Inside Naked, A Minimalist Mumbai Apartment With Accents That Surprise
- 20 Jul '21
- 6:21 pm by Beverly Pereira
In the urban context, there’s a lot to be said for minimalism and the art of maximising space by living with less. For a recent project in Mumbai, MuseLAB quite literally broke through the clutter to envision a space that focuses on the bare essentials. The site — two one-bedroom units each equipped with a living-dining space, kitchen and bathroom — lent itself beautifully to the idea of creating a minimal abode. A seamless space emerged upon tearing down the walls between the two units 15 floors above the ground. From there on, the open-concept home took on a bold yet thoroughly minimalist identity.
The brief called for a home for a bachelor that recalls the open-concept layout of Philip Johnson’s Glass House. To this end, large windows bring in natural light while framing views of the cityscape and a hillock in the distance. One enters directly into the living area sandwiched between the sleeping space on one end of the home and a ‘cook and eat’ space at the other. Despite the liberal use of greys and woods, the home, aptly called ‘Naked’, feels neither austere nor mildly sparse.
A variety of tactile surfaces and sculptural furniture – all consciously chosen for their materiality, rawness and striking form — are subtle stand-outs amid this very neutral palette. Huzefa Rangwala of MuseLAB likens the home to “a ‘galerie des sculptures’ with shockingly no patterns or colours”. Form and functionality are treated with utmost importance and care in this home. In the living area, the simplicity of a Soderhamn sofa from IKEA is set back with a pair of Easy Armchairs by Phantom Hands and MuseLAB’s very own sleek metal profile chaise called Bent. Every bit of a conversation starter, these pieces are set around a central architectural coffee table and all of them rest on a hand-knotted pure wool carpet with hand-spun pure silk accents (Autumn from the Nouveau series by Cocoon Fine Rugs).
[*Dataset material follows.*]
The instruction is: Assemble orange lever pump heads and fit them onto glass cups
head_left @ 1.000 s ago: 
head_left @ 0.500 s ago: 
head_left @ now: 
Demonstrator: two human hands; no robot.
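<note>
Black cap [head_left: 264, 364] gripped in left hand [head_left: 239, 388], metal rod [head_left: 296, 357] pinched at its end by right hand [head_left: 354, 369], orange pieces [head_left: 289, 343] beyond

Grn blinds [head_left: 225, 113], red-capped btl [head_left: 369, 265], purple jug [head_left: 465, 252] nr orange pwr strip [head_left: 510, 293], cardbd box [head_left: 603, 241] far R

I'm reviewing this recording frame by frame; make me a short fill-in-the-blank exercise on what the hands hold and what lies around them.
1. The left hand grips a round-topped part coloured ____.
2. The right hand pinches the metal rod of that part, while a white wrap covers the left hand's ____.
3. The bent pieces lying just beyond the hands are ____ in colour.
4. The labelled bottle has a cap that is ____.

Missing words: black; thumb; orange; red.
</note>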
“Each piece of furniture exudes a certain amount of rawness in its tactility; the idea behind bringing together these pieces was to experience their materiality and silhouettes with visual and physical interactions,” says Rangwala who envisioned the furniture as functional art. “The chaise (Bent) and the coffee table (Bloom) are extremely sculptural. The island kitchen, the mirror and a few other pieces of furniture add to how this singular volume transforms into a tiny urban gallery sprinkled with beautiful furniture,” he explains.
Well within view is an open steel kitchen designed in collaboration with Kuche 7. Responding to the needs of the client, a self-described closet epicurean, this ‘cook and eat’ zone features an island kitchen with a countertop that extends to form a dining table for four. Mungaru dining chairs by Phantom Hands set around the dining end of the counter, a linear cluster of pendant lights by LightTecture, and a framed photograph of a panoramic landscape shot by the client instantly creates the perfect little nook for entertaining. While one door leads to the wet kitchen and dry yard with a working countertop in East Indian walnut wood flanked by grey cementitious walls by Concrete Works India, another one that’s just as discrete leads to a powder bathroom.
The other end of the home is occupied by a wooden bed with a backrest upholstered in faux tan leather, while the shelves do away with the need for traditional bed-side tables. Here too, striking but wholly functional pieces serve as accents in this soothing all-grey space. There’s a lone floor mirror (Nougat II by MuseLAB) and a Phantom Hands Kangaroo chair paired with a Mungaru side table and art by FN Souza and Rabin Mondal.
Storage comes by way of a pair of wardrobes that flank a portal which leads to a walk-in closet solely for athletic gear. The grey tones continue well into the bathroom with light grey vitrified tiles, while matte black sanitary fixtures and fittings by Vitra bring in a dramatic touch that speaks to the modern minimalist nature of this home. The false ceiling was eliminated in favour of a very simple grid of cylindrical architectural lights by LightTecture.
“This particular project is extremely special for us as we are rarely presented with such bold briefs and bold clients. The process and our response to the programmatic brief warranted us to focus on nothingness, on the essential elements. It made us think laterally; we had to declutter not only the space, but also our minds to design for what one needs and not what one wants,” Rangwala explains. Whether it’s the furniture or the fittings, every thoughtfully selected volume, texture and tone contributes to the modern aesthetic of this home without ever once taking away from its minimalist identity. At Naked, whereas every design element speaks for themselves, the home itself says “I want you to see me naked, unapologetic, gritty but honest.” And, even in all its stark beauty, the home carries a decidedly lived-in feel and distinct sense of warmth.